OWI Access via LEXIS and py4lexis#

TL;DR

  • The LEXIS Portal manages dataset shards (and workflows)

  • LEXIS contains a central dataset catalog and manages the decentralised repositories holding the data

  • Preprocssed and index data is available publicly, while WARC data access is restricted (contact us).

  • Access to all dataset shards (including public ones) requires authentication via EUDAT due to legal reason

  • The LEXIS Portal supports HTTP Download (which is not recommended)

  • The python library py4lexis provides a command line interface as well as python library for access, but leaves data set management to you.

The LEXIS Portal is the central portal to manages hosted by the different partners. So naturally, it is a first place to start daily index shards. Due to the potential size of index shards, the download has been realised as multi-step process outliend as follows.

Authentication#

LEXIS requires authenticated users even for public download. For your convenicence, we integrate the EUDAT authentication provider, which supports login from most European research insitution as well as common social logins with ORCID, Github etc. Please note that by logging into LEXIS and downloading the index you accept the current Open Web Index License (OWIL)

Listing Data Set Details#

After identifying the relevant dataset, you can inspect the details of the dataset and navigate its structure through the blue button and then “File List”. You can also download individual files by right-click and either download or open.

Of course, this step is optional.

Preparing the Download#

Independent whether you download a full dataset or a file, the download needs to be prepared first. To do so, select the dataset (or file) and click “download”. You will get notified that the download is prepared.

Download#

After the prepration has been successfull, the download can be initiated.

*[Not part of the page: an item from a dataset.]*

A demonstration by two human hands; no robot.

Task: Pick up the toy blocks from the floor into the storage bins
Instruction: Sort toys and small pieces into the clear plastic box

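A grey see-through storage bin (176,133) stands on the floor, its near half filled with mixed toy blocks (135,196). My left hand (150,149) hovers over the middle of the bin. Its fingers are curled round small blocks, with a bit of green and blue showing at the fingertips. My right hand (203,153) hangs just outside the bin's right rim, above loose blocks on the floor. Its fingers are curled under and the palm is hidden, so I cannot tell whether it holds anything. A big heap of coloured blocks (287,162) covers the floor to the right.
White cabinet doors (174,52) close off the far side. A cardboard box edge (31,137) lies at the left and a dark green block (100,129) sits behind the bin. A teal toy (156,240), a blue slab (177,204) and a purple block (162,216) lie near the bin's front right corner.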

You can either do this from the top of the screen with the download arrow

Preparation will take some time. You can find the current status of the preparation under Dashboard/Downloads

Download progress:

After the download, you can find the file in your download folder as download.gz

LEXIS Platform Documentation#

For further details and documentation, please see the LEXIS Documentationn

Scripting Downloads with py4lexis#

Manual download via the LEXIS portal is only interesting for getting some example dataset. Also, the download is slow as it is not done in parallel but via the central LEXIS portal. So we recommend to use scripts for managing regular download tasks.

However, the LEXIS Plattform offers a python-client called py4lexis for faster, parallel download and command-line (CLI) based dataset management.

We give some examples here on how to use py4lexis with the Open Web Index, but link to the online documentation for further details.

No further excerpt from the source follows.